EXERCISE DESCRIPTION: An exact reproduction of all entries is required.

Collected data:
>>>
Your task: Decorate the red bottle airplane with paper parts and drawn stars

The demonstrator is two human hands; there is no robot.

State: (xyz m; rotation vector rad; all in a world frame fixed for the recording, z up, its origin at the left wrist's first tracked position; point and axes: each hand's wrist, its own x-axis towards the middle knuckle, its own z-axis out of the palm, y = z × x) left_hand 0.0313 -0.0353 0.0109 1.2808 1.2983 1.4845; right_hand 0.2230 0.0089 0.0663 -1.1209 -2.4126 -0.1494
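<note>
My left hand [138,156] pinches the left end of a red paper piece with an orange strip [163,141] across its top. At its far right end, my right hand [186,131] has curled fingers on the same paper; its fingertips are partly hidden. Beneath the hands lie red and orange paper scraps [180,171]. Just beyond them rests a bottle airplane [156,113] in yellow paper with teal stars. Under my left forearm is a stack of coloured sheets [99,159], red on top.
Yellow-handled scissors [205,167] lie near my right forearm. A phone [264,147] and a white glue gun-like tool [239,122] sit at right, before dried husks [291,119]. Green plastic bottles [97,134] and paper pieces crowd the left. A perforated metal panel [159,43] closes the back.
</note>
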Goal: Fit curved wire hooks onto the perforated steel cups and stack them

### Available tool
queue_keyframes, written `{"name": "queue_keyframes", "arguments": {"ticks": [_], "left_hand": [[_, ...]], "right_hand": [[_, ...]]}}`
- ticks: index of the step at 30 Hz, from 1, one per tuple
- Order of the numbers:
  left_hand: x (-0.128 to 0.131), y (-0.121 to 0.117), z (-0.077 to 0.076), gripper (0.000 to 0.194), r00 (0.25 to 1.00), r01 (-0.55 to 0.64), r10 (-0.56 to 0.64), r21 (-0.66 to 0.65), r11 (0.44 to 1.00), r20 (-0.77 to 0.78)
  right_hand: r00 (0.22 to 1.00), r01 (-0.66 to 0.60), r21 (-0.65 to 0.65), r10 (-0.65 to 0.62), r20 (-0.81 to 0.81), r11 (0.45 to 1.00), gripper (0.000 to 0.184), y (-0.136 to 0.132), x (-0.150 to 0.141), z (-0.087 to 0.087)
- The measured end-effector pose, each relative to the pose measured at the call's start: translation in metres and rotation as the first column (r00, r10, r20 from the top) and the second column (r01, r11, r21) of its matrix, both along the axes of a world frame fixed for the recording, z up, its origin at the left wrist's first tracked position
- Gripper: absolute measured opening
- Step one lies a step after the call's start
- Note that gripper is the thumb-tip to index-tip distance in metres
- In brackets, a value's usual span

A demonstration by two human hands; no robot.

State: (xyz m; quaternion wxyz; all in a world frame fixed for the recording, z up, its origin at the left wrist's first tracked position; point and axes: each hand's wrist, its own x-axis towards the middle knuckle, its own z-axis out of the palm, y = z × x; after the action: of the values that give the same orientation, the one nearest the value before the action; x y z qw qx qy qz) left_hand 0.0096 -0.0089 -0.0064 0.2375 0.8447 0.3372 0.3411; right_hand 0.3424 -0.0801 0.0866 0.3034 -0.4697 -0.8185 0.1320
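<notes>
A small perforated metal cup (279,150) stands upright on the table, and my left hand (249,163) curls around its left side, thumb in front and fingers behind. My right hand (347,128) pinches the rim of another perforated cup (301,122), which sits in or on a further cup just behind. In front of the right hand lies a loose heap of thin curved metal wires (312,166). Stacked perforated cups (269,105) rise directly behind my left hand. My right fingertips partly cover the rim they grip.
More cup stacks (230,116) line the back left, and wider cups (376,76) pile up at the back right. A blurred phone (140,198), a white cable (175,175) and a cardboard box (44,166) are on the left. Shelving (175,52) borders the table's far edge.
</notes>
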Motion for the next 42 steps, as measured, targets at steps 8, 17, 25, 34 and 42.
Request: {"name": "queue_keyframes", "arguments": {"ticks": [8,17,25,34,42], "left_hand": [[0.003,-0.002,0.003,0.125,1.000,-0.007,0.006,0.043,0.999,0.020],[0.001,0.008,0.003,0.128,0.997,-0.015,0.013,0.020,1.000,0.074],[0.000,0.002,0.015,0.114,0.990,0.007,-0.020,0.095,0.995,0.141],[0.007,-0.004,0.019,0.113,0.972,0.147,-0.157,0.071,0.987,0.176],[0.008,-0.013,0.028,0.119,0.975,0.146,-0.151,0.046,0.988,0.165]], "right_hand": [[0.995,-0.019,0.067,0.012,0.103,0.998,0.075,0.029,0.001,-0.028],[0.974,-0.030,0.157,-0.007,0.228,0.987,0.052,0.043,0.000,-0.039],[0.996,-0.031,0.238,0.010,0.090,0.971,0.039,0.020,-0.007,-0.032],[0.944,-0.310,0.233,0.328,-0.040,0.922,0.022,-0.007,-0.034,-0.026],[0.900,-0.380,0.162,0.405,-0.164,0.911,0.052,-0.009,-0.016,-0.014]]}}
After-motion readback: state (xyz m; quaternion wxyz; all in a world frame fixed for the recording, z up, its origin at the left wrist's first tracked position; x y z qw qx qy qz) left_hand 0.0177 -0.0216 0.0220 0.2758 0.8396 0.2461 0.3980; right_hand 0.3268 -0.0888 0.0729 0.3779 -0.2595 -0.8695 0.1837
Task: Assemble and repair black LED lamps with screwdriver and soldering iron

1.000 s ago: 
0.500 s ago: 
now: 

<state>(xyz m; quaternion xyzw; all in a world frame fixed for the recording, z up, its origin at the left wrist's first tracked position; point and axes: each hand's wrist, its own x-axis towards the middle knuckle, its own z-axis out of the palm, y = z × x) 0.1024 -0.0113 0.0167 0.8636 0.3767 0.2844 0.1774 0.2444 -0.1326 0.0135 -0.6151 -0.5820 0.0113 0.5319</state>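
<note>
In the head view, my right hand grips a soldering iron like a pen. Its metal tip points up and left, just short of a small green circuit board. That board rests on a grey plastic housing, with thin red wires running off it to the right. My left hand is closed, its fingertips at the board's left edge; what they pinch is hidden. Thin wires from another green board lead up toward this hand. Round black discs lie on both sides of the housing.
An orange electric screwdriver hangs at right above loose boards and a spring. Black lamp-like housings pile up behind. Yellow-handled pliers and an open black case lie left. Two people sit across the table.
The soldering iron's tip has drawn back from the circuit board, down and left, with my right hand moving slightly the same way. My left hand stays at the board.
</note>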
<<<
ANSWER BOX:
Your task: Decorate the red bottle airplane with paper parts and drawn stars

The demonstrator is two human hands; there is no robot.

State: (xyz m; rotation vector rad; all in a world frame fixed for the recording, z up, its origin at the left wrist's first tracked position; point and axes: each hand's wrist, its own x-axis towards the middle knuckle, its own z-axis out of the palm, y = z × x) left_hand 0.0313 -0.0353 0.0109 1.2808 1.2983 1.4845; right_hand 0.2230 0.0089 0.0663 -1.1209 -2.4126 -0.1494
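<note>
My left hand [138,156] pinches the left end of a red paper piece with an orange strip [163,141] across its top. At its far right end, my right hand [186,131] has curled fingers on the same paper; its fingertips are partly hidden. Beneath the hands lie red and orange paper scraps [180,171]. Just beyond them rests a bottle airplane [156,113] in yellow paper with teal stars. Under my left forearm is a stack of coloured sheets [99,159], red on top.
Yellow-handled scissors [205,167] lie near my right forearm. A phone [264,147] and a white glue gun-like tool [239,122] sit at right, before dried husks [291,119]. Green plastic bottles [97,134] and paper pieces crowd the left. A perforated metal panel [159,43] closes the back.
</note>
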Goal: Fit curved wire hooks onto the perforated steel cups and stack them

### Available tool
queue_keyframes, written `{"name": "queue_keyframes", "arguments": {"ticks": [_], "left_hand": [[_, ...]], "right_hand": [[_, ...]]}}`
- ticks: index of the step at 30 Hz, from 1, one per tuple
- Order of the numbers:
  left_hand: x (-0.128 to 0.131), y (-0.121 to 0.117), z (-0.077 to 0.076), gripper (0.000 to 0.194), r00 (0.25 to 1.00), r01 (-0.55 to 0.64), r10 (-0.56 to 0.64), r21 (-0.66 to 0.65), r11 (0.44 to 1.00), r20 (-0.77 to 0.78)
  right_hand: r00 (0.22 to 1.00), r01 (-0.66 to 0.60), r21 (-0.65 to 0.65), r10 (-0.65 to 0.62), r20 (-0.81 to 0.81), r11 (0.45 to 1.00), gripper (0.000 to 0.184), y (-0.136 to 0.132), x (-0.150 to 0.141), z (-0.087 to 0.087)
- The measured end-effector pose, each relative to the pose measured at the call's start: translation in metres and rotation as the first column (r00, r10, r20 from the top) and the second column (r01, r11, r21) of its matrix, both along the axes of a world frame fixed for the recording, z up, its origin at the left wrist's first tracked position
- Gripper: absolute measured opening
- Step one lies a step after the call's start
- Note that gripper is the thumb-tip to index-tip distance in metres
- In brackets, a value's usual span

A demonstration by two human hands; no robot.

State: (xyz m; quaternion wxyz; all in a world frame fixed for the recording, z up, its origin at the left wrist's first tracked position; point and axes: each hand's wrist, its own x-axis towards the middle knuckle, its own z-axis out of the palm, y = z × x; after the action: of the values that give the same orientation, the one nearest the value before the action; x y z qw qx qy qz) left_hand 0.0096 -0.0089 -0.0064 0.2375 0.8447 0.3372 0.3411; right_hand 0.3424 -0.0801 0.0866 0.3034 -0.4697 -0.8185 0.1320
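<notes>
A small perforated metal cup (279,150) stands upright on the table, and my left hand (249,163) curls around its left side, thumb in front and fingers behind. My right hand (347,128) pinches the rim of another perforated cup (301,122), which sits in or on a further cup just behind. In front of the right hand lies a loose heap of thin curved metal wires (312,166). Stacked perforated cups (269,105) rise directly behind my left hand. My right fingertips partly cover the rim they grip.
More cup stacks (230,116) line the back left, and wider cups (376,76) pile up at the back right. A blurred phone (140,198), a white cable (175,175) and a cardboard box (44,166) are on the left. Shelving (175,52) borders the table's far edge.
</notes>
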Motion for the next 42 steps, as measured, targets at steps 8, 17, 25, 34 and 42.
Request: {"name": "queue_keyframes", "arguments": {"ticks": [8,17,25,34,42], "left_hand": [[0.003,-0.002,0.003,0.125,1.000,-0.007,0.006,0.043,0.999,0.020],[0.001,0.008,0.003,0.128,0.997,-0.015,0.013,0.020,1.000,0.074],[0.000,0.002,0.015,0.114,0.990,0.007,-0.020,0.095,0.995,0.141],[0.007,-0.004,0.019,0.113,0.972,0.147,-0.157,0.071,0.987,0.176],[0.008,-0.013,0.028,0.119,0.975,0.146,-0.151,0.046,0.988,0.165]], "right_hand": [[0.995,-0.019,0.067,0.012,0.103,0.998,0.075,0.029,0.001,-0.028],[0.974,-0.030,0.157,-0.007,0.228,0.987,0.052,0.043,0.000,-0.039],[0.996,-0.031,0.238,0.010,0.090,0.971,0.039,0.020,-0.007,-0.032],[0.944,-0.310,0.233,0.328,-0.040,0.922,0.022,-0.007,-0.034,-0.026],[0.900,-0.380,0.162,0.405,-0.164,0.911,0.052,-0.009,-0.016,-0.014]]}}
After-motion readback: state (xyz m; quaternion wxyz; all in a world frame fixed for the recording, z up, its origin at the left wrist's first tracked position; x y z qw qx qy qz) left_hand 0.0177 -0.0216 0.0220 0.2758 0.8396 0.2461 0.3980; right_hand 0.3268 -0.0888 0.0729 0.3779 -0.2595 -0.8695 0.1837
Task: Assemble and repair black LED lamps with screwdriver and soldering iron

1.000 s ago: 
0.500 s ago: 
now: 

<state>(xyz m; quaternion xyzw; all in a world frame fixed for the recording, z up, its origin at the left wrist's first tracked position; point and axes: each hand's wrist, its own x-axis towards the middle knuckle, its own z-axis out of the palm, y = z × x) 0.1024 -0.0113 0.0167 0.8636 0.3767 0.2844 0.1774 0.2444 -0.1326 0.0135 -0.6151 -0.5820 0.0113 0.5319</state>
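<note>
In the head view, my right hand grips a soldering iron like a pen. Its metal tip points up and left, just short of a small green circuit board. That board rests on a grey plastic housing, with thin red wires running off it to the right. My left hand is closed, its fingertips at the board's left edge; what they pinch is hidden. Thin wires from another green board lead up toward this hand. Round black discs lie on both sides of the housing.
An orange electric screwdriver hangs at right above loose boards and a spring. Black lamp-like housings pile up behind. Yellow-handled pliers and an open black case lie left. Two people sit across the table.
The soldering iron's tip has drawn back from the circuit board, down and left, with my right hand moving slightly the same way. My left hand stays at the board.
</note>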

Nothing else belongs in the answer.